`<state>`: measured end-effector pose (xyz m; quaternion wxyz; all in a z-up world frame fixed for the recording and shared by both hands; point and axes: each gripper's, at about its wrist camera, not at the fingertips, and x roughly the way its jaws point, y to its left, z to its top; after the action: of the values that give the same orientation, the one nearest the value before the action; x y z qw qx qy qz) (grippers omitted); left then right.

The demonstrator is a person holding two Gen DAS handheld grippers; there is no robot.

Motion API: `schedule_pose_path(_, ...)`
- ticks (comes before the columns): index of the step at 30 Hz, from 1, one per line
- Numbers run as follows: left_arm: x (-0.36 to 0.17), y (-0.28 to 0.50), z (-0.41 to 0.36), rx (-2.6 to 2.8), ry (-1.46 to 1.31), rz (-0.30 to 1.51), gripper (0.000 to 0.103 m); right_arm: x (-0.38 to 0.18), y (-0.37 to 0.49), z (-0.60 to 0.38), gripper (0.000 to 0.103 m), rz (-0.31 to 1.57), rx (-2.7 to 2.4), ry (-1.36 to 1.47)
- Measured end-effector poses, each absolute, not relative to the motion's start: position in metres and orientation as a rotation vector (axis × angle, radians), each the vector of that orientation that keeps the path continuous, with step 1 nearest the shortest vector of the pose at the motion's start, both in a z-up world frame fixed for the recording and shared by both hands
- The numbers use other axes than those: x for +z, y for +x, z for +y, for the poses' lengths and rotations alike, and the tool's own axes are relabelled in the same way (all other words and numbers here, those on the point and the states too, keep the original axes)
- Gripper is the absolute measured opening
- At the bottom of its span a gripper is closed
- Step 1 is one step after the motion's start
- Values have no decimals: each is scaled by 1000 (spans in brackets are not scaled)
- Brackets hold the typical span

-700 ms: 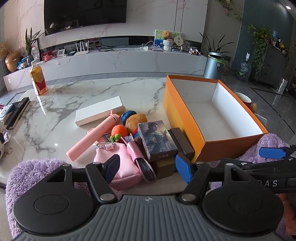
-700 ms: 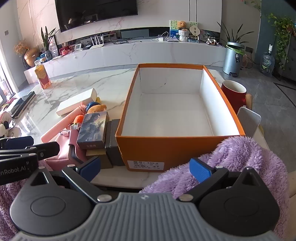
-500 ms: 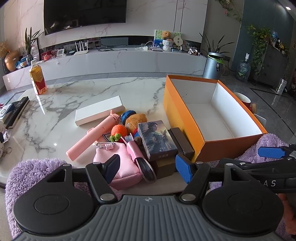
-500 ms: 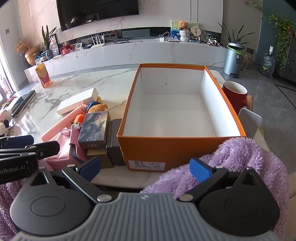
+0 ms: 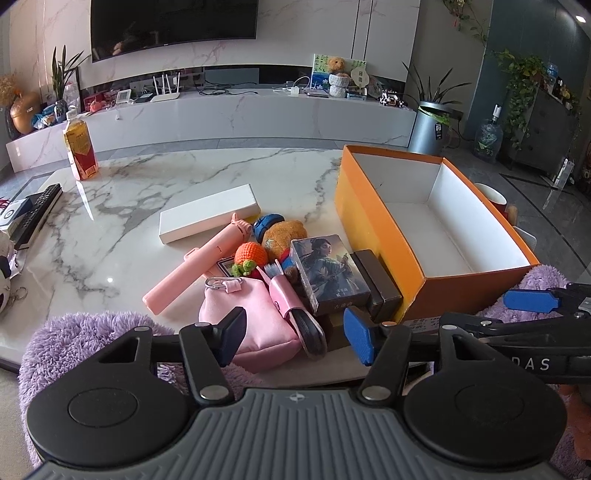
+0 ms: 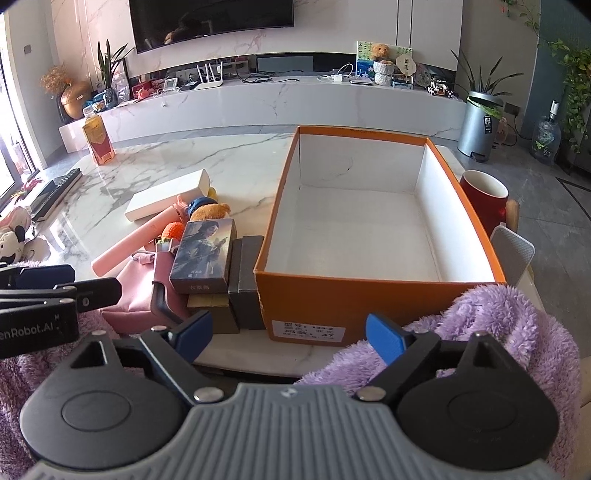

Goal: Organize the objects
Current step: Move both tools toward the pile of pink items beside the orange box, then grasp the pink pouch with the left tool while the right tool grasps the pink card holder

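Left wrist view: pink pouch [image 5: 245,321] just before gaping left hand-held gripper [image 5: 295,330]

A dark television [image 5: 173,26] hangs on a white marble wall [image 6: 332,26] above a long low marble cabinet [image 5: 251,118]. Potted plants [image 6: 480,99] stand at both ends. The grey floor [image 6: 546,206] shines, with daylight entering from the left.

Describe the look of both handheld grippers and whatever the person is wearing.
Both match: the left gripper and right gripper have ribbed grey bodies, black disc-shaped hubs, black arms with silver rivets, and blue pads. White lettering runs along their sides. The person wears fluffy purple sleeves.
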<state>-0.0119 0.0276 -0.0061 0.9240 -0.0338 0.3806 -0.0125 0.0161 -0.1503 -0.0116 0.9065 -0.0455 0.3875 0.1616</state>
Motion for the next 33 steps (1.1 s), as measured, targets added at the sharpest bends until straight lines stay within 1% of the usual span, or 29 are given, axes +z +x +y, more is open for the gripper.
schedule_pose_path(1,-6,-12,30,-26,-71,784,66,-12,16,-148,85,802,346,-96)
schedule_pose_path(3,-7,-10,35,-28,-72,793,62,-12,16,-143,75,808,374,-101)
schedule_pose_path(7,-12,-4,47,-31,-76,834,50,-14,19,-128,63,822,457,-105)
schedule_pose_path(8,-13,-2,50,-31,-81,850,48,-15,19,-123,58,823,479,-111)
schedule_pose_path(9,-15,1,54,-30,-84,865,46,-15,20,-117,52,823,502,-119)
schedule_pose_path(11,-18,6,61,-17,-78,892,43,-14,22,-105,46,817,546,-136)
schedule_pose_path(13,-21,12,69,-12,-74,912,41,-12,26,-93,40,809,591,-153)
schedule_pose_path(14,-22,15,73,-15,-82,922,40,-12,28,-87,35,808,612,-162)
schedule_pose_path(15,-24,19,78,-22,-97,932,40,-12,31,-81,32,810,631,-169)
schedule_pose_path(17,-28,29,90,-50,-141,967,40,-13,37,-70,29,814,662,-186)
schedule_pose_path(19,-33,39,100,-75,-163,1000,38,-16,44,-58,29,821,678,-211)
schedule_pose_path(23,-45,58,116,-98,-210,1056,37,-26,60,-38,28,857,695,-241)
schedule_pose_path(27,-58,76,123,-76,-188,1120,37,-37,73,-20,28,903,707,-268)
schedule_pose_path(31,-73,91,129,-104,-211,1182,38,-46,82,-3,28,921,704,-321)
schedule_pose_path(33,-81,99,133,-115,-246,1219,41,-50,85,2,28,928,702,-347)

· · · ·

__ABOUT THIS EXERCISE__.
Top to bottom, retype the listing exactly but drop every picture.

__SOLVED PROBLEM__.
`<state>`: measured end-effector pose (xyz m; quaternion wxyz; all in a z-up world frame fixed for the recording and shared by both hands; point and axes: each gripper's, at about its wrist camera, not at the fingertips, and x roughly the way its jaws point, y to its left, z to its top; after the action: of the values that give the same orientation, the one nearest the value before the action; x y z qw qx qy qz) (grippers omitted); left then right.

The demonstrator is a person holding two Gen DAS handheld grippers; there is no robot.

Motion API: `schedule_pose_path(_, ...)`
- ticks (comes before the columns): index of the step at 30 Hz, from 1, one per line
- Numbers run as follows: left_arm: x (-0.36 to 0.17), y (-0.28 to 0.50), z (-0.41 to 0.36), rx (-2.6 to 2.8), ry (-1.46 to 1.31), rz (-0.30 to 1.51), gripper (0.000 to 0.103 m); right_arm: x (-0.38 to 0.18), y (-0.37 to 0.49), z (-0.60 to 0.38), gripper (0.000 to 0.103 m), rz (-0.31 to 1.57), rx (-2.7 to 2.4), ry (-1.36 to 1.47)
- Measured end-effector poses, each absolute, not relative to the motion's start: position in metres and orientation as a rotation vector (axis × angle, radians), each the vector of that orientation that keeps the path continuous, with step 1 nearest the shortest vector of the pose at the motion's start, both in a z-up world frame fixed for the recording and shared by both hands
- The numbers use other axes than those: x for +z, y for +x, z for +y, for the poses' lengths and rotations alike, and the tool's own axes are relabelled in the same way (all other words and numbers here, those on the point and the states too, keep the original axes)
- Gripper is the absolute measured opening
- At the bottom of its span a gripper is closed
- Step 1 is one step after the motion's start
- Values have no decimals: each is scaled by 1000 (spans in brackets are not scaled)
- Brackets hold the typical span

-700 ms: 
-700 ms: 
-500 ms: 
-500 ms: 
+0 ms: 
+0 ms: 

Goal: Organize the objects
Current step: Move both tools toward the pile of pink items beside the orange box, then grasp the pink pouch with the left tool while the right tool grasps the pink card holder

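Left wrist view: pink pouch [image 5: 245,321] just before gaping left hand-held gripper [image 5: 295,330]

A dark television [image 5: 173,26] hangs on a white marble wall [image 6: 332,26] above a long low marble cabinet [image 5: 251,118]. Potted plants [image 6: 480,99] stand at both ends. The grey floor [image 6: 546,206] shines, with daylight entering from the left.

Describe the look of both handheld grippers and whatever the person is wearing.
Both match: the left gripper and right gripper have ribbed grey bodies, black disc-shaped hubs, black arms with silver rivets, and blue pads. White lettering runs along their sides. The person wears fluffy purple sleeves.
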<state>-0.0119 0.0276 -0.0061 0.9240 -0.0338 0.3806 -0.0125 0.0161 -0.1503 -0.0116 0.9065 -0.0455 0.3875 0.1616</state>
Motion for the next 33 steps (1.1 s), as measured, targets added at the sharpest bends until straight lines stay within 1% of the usual span, or 29 are given, axes +z +x +y, more is open for the gripper.
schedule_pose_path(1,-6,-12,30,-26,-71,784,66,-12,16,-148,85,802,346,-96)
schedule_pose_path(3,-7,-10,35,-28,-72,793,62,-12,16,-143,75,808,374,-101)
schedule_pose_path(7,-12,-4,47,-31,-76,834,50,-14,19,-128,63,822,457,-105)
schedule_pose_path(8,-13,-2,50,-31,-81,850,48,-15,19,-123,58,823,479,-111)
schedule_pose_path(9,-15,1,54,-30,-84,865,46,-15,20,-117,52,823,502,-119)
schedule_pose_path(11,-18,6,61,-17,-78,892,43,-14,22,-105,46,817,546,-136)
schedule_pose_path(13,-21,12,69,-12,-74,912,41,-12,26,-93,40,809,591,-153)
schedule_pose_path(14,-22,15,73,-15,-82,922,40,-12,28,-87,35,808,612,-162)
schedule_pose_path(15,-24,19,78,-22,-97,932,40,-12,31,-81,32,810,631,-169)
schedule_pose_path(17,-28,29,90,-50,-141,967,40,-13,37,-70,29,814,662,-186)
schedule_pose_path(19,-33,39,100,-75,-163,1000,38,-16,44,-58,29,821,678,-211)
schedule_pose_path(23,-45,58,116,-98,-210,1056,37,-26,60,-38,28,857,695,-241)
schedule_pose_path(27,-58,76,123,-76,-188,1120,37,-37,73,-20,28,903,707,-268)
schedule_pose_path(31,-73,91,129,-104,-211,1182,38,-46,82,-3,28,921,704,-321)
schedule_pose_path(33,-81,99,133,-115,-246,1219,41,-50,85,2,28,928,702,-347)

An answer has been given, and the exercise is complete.